Manifestement, les enquêteurs ne comprennent ni n’acceptent ces contradictions. Ils ont accumulé, depuis le début de leur enquête, plus de 60 tomes de documents divers, courriels, notes internes, documents classifiés, qui viennent pointer les carences du ministère de la santé. Nombre de courriels, échangés entre, par exemple, les ministres et le directeur général de la santé, Jérôme Salomon, intriguent aussi les enquêteurs.

Olivier Véran, successeur d’Agnès Buzyn au ministère de la santé, devrait d’ailleurs lui aussi être convoqué dans les semaines à venir par la CJR. Il devra fournir des explications sur la gestion au moins erratique des équipements de protection individuelle, ces masques indispensables aux gestes barrières. Outre le fait qu’il n’en restait plus qu’une centaine de millions de disponibles en France, contre un stock de plus de 1,5 milliard quelques années auparavant, et ce, en dépit des recommandations officielles, les magistrats s’attachent à déterminer si les différents ministres ont sciemment dissimulé la pénurie de masques en expliquant, imprudemment, que ces protections n’étaient pas indispensables.

14 500 plaintes contre le gouvernement

L’enquête avait été ouverte en juillet 2020 après que la commission des requêtes de la CJR, composée de hauts magistrats, avait estimé que neuf plaintes visant l’exécutif étaient recevables. Depuis, d’autres plaintes ont été jugées recevables et jointes à l’enquête. La commission d’instruction de la CJR avait été saisie de la seule infraction « d’abstention de combattre un sinistre », mais, d’après Le Monde, Agnès Buzyn est également convoquée vendredi pour une possible mise en examen pour « mise en danger de la vie d’autrui ».
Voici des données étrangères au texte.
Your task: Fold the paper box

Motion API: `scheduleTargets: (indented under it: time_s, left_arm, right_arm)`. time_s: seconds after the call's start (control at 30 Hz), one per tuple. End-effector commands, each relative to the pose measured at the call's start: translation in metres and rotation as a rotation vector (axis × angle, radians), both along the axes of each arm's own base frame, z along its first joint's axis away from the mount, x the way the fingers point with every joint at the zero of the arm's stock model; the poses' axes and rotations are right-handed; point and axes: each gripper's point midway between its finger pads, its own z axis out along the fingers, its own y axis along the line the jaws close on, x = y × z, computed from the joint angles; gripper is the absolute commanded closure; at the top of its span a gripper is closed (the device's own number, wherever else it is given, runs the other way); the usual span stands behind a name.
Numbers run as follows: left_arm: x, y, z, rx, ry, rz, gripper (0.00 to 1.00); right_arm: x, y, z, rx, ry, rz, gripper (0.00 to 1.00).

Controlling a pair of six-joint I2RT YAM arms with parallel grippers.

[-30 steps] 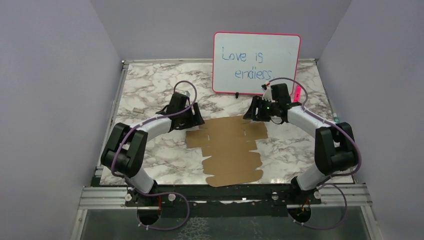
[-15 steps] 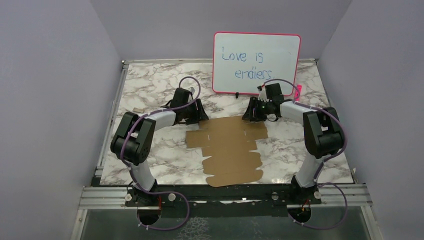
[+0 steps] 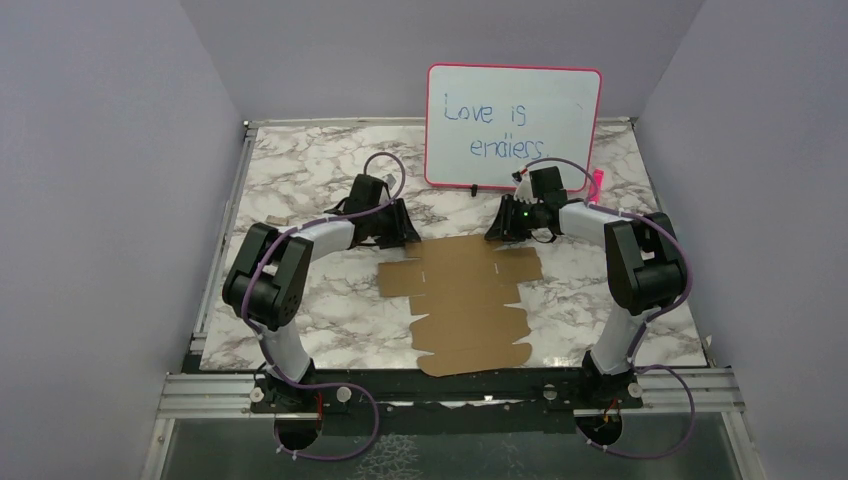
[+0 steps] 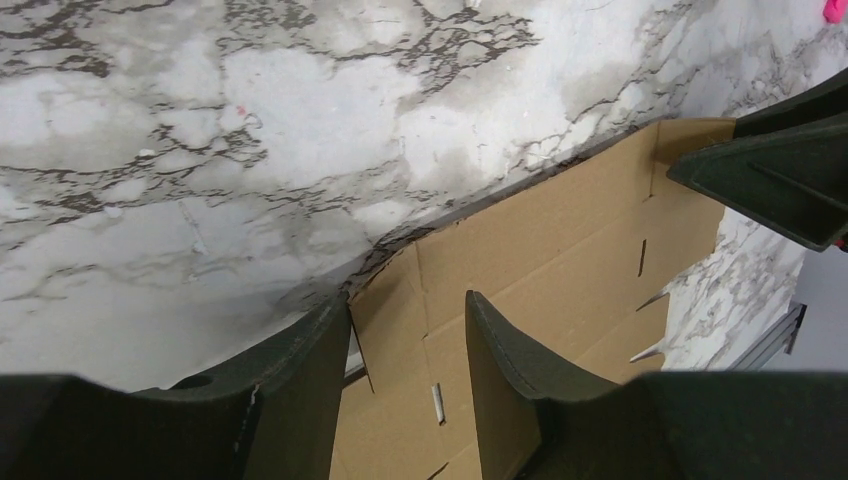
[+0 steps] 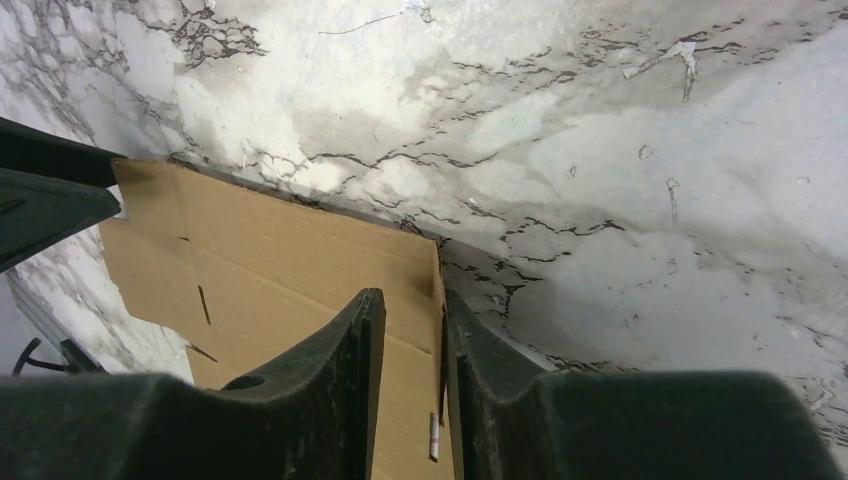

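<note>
The paper box (image 3: 465, 305) is still unfolded: a flat brown cardboard sheet with flaps and slits, lying on the marbled desk (image 3: 300, 170) just in front of the whiteboard (image 3: 513, 125). Its wide part is nearest the board and its narrower part reaches away from the board toward the arm bases. The sheet's far edge runs roughly parallel to the whiteboard's lower edge, with a strip of bare marble between them. The left tool (image 4: 408, 300) sits at the sheet's far corner, in front of and a little to the left of the whiteboard's lower left corner. Its jaws stand apart with a clear gap, and the corner flap shows in that gap. The right tool (image 5: 413, 297) sits near the opposite far corner, in front of the middle of the whiteboard's lower edge. Its jaws are also apart but much closer together, and the sheet's side edge runs through the narrow gap. Whether either tool's fingers press on the cardboard cannot be told. In both wrist views a dark shadow line lies along the sheet's far edge. The whiteboard, framed in pink, stands upright at the desk's far side and reads "Love is endless" in blue. A small pink object (image 3: 596, 185) lies just beside its lower right corner. A tiny brown scrap (image 3: 272, 222) lies well to the left of the whiteboard, apart from the sheet.
</note>
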Motion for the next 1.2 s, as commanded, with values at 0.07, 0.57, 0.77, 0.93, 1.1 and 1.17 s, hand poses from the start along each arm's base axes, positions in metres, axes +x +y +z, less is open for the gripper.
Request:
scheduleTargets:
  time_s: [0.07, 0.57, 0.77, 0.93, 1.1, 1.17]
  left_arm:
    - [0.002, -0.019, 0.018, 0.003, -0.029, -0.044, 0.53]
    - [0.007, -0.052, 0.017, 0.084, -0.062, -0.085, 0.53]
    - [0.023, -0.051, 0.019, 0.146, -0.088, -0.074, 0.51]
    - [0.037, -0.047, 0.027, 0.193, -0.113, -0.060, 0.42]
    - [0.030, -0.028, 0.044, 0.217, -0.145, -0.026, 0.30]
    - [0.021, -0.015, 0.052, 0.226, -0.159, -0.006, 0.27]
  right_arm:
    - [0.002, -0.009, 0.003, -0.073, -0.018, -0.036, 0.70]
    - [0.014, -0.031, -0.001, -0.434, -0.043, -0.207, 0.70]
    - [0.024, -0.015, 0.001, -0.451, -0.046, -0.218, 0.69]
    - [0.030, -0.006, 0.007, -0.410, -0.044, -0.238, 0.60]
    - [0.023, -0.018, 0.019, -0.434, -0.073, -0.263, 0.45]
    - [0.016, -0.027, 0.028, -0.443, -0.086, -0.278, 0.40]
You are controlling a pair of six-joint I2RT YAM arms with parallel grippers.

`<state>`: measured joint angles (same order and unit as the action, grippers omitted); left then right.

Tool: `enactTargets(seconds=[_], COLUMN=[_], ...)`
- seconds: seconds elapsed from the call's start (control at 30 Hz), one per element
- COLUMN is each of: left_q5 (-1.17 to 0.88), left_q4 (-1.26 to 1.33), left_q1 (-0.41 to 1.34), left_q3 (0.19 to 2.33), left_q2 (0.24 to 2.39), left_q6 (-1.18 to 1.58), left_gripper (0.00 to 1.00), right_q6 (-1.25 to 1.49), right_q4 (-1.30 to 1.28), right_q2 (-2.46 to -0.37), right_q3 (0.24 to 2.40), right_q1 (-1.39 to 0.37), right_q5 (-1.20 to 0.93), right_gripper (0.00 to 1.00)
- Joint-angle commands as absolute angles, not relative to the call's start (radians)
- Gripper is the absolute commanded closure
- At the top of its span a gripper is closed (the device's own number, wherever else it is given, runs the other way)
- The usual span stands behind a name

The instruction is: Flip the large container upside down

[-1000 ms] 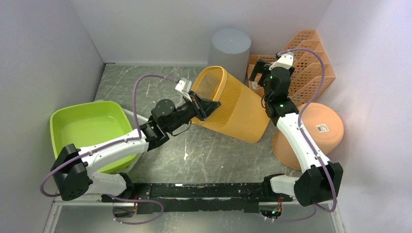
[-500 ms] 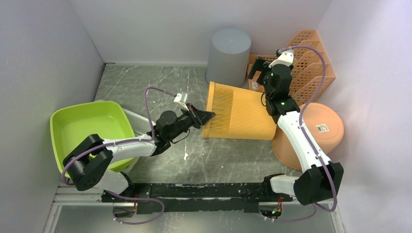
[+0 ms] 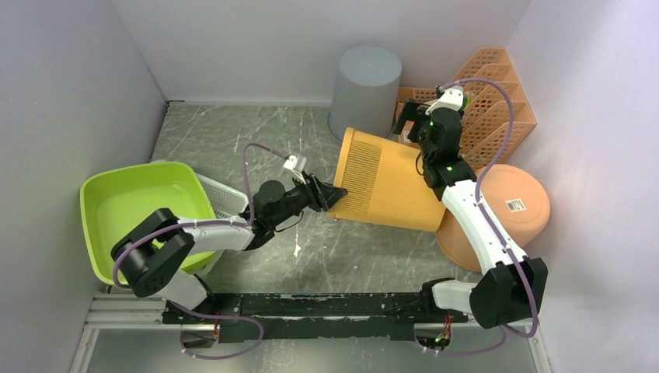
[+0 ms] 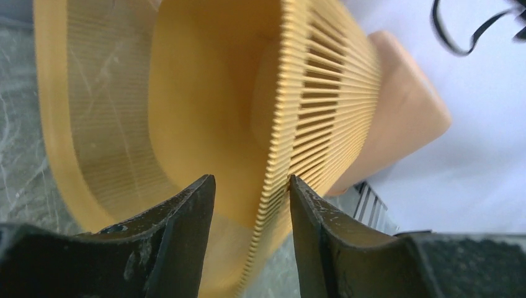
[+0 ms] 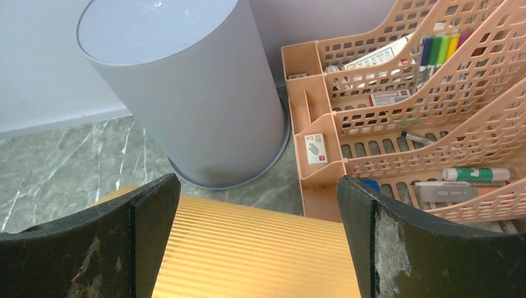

L’Agence France-Presse n’a pas pu confirmer cette information auprès d’une source judiciaire. Mercredi, le procureur général près la Cour de cassation François Molins, qui représente l’accusation à la CJR, a déclaré que « 14 500 plaintes » sur la gestion de la pandémie étaient arrivées à la CJR. Des juges d’instruction parisiens mènent en parallèle une enquête portant, cette fois, sur la gestion de cette crise par l’administration.

 

Magistrats blanchis

La CJR a également en sa possession des éléments attestant que des masques encore utilisables n’ont pas été distribués à la population, au début de la pandémie, comme une enquête du Monde l’avait déjà révélé en mai 2020. Enfin, les juges pourraient se pencher sur la gestion très controversée du troisième confinement, en février-mars, quand le gouvernement et Emmanuel Macron ont refusé de suivre les préconisations du conseil scientifique. Ils se heurtent à deux écueils : les décisions en conseil de défense sont classifiées ; par ailleurs, sollicités par les enquêteurs, les conseillers élyséens se sont retranchés derrière l’immunité constitutionnelle garantie au chef de l’Etat durant son mandat.

La CJR a un deuxième dossier bouillant à surveiller : les poursuites visant le ministre de la justice, Eric Dupond-Moretti, dont les rapports avec les juges sont exécrables. La perquisition menée, le 1er juillet, au ministère de la justice s’est déroulée dans un climat extrêmement tendu, le garde des sceaux n’ayant dissimulé ni sa colère… ni son visage. En effet, plusieurs témoins ont été choqués de voir le garde des sceaux sans masque de protection.

Son avocat, Me Christophe Ingrain, assure au Monde que cette perquisition a eu lieu « dans des conditions parfaitement normales » et assure que M. Dupond-Moretti « était bien masqué ». Le garde des sceaux semble déterminé à demander, par l’intermédiaire de ses avocats, la suspension de l’information judiciaire, arguant de l’irrecevabilité des plaintes le visant, mais aussi de l’atteinte à la séparation des pouvoirs.